Local officials claim the structures do not respond to safety standards prescribed by law. An educator said the city order was a technical barrier to restrict private schools, which remain inconceivable for Beijing.

Guangzhou (AsiaNews/Agencies) – The government of the southern province of Guangdong has decided to shut down 300 private schools for children of migrants "for failing to meet safety standards". More than 300,000 youth would thus find themselves without any education because public schools would not be able to absorb them.

This was denounced by Xin Lijian, president of Xin Fu Education Group, who suggested that "instead of closing the schools, the government should consider putting in money to bring the schools up to standard". The educator, whose group operates six migrant schools, said: "It costs 4,000 yuan to put a student in public school for a year and 10,000 yuan each for construction costs. They would have to invest a total of 4.2 billion yuan."

Faced with these figures, he said, "it makes more sense for the government to support privately run schools by giving 1,000 to 2,000 yuan per student."

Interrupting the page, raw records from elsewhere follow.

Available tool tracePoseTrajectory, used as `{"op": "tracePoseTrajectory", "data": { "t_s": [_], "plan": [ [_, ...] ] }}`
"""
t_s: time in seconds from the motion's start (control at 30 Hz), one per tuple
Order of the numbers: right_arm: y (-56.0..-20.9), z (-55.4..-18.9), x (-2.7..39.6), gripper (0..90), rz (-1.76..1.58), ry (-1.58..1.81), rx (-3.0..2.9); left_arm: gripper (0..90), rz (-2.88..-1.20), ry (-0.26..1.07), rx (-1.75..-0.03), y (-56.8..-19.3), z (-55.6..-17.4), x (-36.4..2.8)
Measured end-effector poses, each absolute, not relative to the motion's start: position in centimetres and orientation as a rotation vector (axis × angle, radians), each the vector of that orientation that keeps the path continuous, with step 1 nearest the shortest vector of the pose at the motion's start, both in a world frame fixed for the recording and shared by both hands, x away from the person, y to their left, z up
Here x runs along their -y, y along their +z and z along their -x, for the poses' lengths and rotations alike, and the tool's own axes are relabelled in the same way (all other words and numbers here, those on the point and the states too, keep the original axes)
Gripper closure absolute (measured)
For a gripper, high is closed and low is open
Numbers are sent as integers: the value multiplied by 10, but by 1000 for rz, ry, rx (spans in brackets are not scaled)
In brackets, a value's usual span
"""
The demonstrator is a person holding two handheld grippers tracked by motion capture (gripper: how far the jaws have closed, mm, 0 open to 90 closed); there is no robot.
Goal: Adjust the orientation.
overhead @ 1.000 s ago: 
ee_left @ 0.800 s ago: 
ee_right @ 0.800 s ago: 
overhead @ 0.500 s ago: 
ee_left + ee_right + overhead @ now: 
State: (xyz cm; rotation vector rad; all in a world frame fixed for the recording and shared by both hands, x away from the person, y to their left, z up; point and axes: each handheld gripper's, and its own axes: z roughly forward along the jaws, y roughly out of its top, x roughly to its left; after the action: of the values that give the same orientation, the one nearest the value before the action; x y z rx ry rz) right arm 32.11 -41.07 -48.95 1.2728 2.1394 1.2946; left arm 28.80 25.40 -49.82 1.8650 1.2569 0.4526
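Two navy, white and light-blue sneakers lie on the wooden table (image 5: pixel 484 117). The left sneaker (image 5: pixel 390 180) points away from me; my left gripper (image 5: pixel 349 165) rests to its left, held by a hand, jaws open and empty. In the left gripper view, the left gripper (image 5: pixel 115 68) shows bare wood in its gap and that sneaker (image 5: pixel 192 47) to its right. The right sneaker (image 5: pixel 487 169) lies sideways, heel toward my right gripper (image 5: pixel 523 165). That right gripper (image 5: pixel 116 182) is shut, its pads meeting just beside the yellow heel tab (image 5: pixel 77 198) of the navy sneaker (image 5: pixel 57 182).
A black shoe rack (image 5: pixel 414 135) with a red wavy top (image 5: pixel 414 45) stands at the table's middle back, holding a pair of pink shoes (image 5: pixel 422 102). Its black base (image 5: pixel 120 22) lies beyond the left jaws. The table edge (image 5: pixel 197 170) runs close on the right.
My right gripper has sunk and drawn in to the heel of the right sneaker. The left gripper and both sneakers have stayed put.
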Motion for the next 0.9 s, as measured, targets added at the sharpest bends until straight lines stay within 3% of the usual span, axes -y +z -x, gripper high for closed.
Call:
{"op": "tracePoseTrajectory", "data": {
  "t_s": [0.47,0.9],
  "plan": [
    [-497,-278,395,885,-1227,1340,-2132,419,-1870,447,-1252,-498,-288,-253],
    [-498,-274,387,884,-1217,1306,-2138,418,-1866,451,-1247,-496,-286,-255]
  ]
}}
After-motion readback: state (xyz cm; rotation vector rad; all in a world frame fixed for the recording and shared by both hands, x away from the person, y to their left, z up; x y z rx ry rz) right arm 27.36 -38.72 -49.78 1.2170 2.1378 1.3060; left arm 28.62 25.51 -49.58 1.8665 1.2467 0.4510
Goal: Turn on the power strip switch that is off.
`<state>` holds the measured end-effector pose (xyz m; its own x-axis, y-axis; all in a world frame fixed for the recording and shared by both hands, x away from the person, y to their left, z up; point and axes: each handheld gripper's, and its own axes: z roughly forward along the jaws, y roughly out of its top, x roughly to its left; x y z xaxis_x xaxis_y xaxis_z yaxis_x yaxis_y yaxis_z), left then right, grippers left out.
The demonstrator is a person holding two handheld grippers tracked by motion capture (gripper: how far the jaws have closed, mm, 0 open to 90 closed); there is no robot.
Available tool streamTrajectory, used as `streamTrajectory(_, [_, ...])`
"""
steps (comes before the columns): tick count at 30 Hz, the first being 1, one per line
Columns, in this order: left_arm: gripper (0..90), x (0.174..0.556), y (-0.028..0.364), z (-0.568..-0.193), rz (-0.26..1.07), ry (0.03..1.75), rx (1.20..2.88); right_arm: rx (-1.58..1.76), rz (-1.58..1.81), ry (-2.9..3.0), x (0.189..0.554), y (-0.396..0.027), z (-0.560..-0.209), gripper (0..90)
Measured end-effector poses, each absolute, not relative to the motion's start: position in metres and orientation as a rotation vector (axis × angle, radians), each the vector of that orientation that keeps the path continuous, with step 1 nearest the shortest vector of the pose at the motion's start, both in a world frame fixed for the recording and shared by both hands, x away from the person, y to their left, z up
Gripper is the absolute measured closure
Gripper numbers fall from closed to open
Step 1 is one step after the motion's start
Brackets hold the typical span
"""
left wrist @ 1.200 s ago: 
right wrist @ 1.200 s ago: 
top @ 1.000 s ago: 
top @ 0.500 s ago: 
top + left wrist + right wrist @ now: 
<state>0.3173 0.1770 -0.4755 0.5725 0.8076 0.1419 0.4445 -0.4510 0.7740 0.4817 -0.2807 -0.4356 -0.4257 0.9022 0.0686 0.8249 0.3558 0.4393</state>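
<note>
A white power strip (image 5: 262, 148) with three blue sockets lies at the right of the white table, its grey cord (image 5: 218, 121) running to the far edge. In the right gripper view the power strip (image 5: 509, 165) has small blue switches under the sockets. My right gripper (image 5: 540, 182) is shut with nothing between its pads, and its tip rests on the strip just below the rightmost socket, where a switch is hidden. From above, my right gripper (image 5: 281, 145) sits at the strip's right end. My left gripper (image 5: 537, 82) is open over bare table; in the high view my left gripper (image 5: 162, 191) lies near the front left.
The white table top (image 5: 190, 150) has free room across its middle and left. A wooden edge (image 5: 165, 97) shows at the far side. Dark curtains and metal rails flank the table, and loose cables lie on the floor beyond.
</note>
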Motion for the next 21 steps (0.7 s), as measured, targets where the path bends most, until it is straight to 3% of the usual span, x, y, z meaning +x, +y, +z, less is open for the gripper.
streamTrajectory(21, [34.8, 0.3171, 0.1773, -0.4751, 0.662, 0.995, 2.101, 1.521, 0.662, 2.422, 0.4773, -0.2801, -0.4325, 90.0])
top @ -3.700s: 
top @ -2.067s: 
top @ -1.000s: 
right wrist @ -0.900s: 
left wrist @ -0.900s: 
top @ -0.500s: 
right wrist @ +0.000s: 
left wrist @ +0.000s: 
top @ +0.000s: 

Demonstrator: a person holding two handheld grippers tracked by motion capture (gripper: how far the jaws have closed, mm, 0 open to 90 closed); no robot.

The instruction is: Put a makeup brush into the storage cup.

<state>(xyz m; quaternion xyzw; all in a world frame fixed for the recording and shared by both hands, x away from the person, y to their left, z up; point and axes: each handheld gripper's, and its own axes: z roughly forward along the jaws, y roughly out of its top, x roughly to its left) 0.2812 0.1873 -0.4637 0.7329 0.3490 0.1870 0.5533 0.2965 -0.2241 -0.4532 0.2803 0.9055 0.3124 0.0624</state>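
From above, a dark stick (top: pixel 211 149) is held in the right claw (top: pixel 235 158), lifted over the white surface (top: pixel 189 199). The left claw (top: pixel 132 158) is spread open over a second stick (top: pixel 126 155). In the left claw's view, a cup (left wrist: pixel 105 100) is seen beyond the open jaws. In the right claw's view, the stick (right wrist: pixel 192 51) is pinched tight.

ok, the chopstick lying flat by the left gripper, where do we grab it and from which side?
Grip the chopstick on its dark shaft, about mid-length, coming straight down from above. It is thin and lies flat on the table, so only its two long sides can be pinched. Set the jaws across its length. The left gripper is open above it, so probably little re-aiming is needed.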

The Guangzhou government has issued a closure notice following a central government order to provide nine years of free education to children, saying that private schools that do not meet safety standards will be closed down.

For Xin, the problem is not school safety: "The government is using technical barriers to limit private schools. They have fixed ideas about what schools must look like and do not accept valid alternatives, but if they insist on this, all 300 schools will have no room to survive."

Just 10 years ago, Guangzhou had only 30 private schools: the growth in their number was due to the influx of migrants coming from rural areas to cities in search of work.

However the phenomenon has ground to a halt because of stricter criteria for state licences and because some students have been forced to leave their parents to go back to their home villages, the only place where they can study for free.